When a line in the material contains the word "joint", copy it.

■ Data extract:
▼▼▼

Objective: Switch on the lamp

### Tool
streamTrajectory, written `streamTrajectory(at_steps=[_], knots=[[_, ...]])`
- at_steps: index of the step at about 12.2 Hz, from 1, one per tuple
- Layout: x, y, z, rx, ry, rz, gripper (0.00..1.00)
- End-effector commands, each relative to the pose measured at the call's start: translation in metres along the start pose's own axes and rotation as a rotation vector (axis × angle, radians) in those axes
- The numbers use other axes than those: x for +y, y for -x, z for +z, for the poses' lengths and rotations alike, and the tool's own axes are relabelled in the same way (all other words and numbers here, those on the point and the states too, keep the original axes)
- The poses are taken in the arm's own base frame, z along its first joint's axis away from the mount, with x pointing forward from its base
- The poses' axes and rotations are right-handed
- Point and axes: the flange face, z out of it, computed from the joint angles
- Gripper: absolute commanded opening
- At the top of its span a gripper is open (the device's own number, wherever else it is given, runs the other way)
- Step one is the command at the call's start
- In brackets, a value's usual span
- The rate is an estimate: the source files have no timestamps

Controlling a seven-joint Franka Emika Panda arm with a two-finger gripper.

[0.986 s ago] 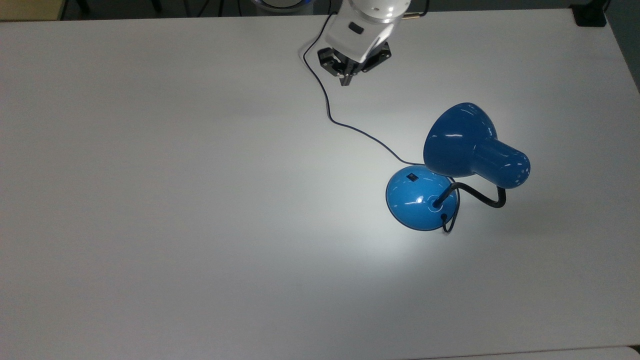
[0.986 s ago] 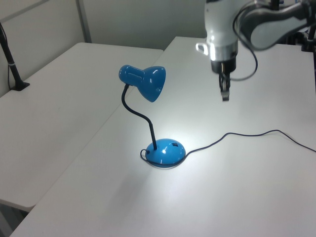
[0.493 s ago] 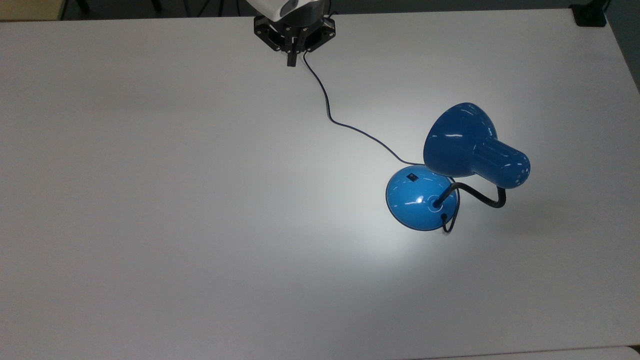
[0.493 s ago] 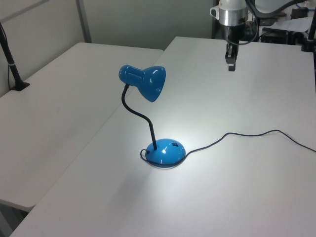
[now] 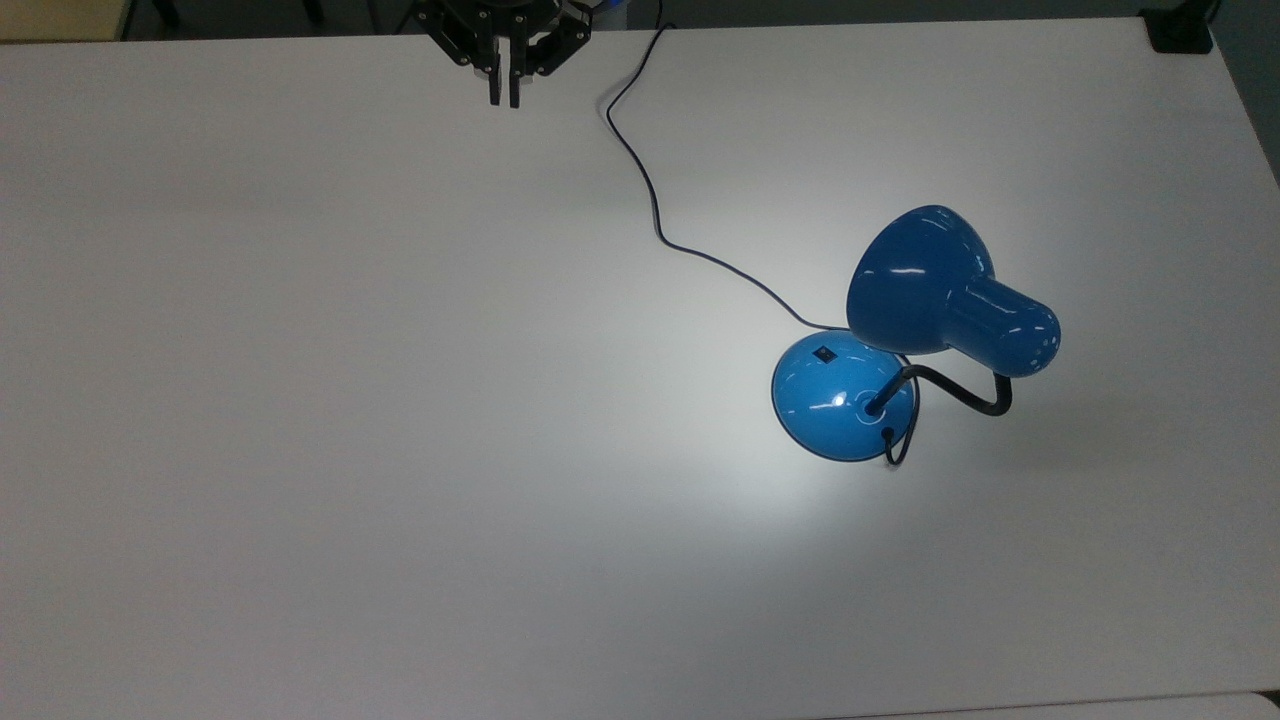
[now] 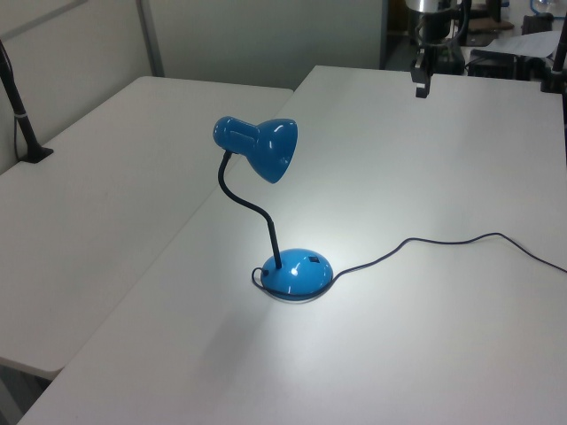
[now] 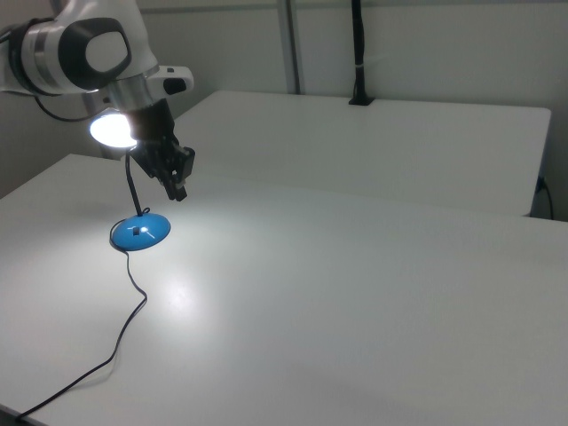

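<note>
Far edge: gripper (image 5: 504, 98), fingers near together, holding nothing, well clear.
Lamp (image 5: 905, 335): lit, so job looks done.

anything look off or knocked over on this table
Nothing stands out. The lamp stands upright on its base, lit, with a bright pool on the table. Its cord trails loosely across the table, untangled. The gripper hangs near the top view's upper edge, well apart from the lamp.
</note>
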Motion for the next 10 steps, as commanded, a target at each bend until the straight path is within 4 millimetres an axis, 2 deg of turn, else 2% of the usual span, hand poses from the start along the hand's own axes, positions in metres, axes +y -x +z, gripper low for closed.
streamTrajectory(at_steps=[1, 2, 6, 7, 10], knots=[[0.005, 0.01, -0.009, -0.012, -0.006, 0.033, 0.76], [0.009, 0.008, -0.013, -0.006, -0.006, 0.04, 0.98], [0.029, 0.008, -0.014, -0.006, -0.004, 0.074, 1.0], [0.036, 0.007, -0.02, 0.002, -0.004, 0.08, 1.0], [0.036, 0.01, -0.019, -0.032, -0.001, 0.079, 1.0]])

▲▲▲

■ Solution for this task:
- The poses are taken in the arm's own base frame, z along its first joint's axis away from the mount, with x pointing forward from its base
- Point and axes: the flange face, z out of it, computed from the joint angles
Controlling a seven-joint Franka Emika Panda arm with a two-finger gripper.

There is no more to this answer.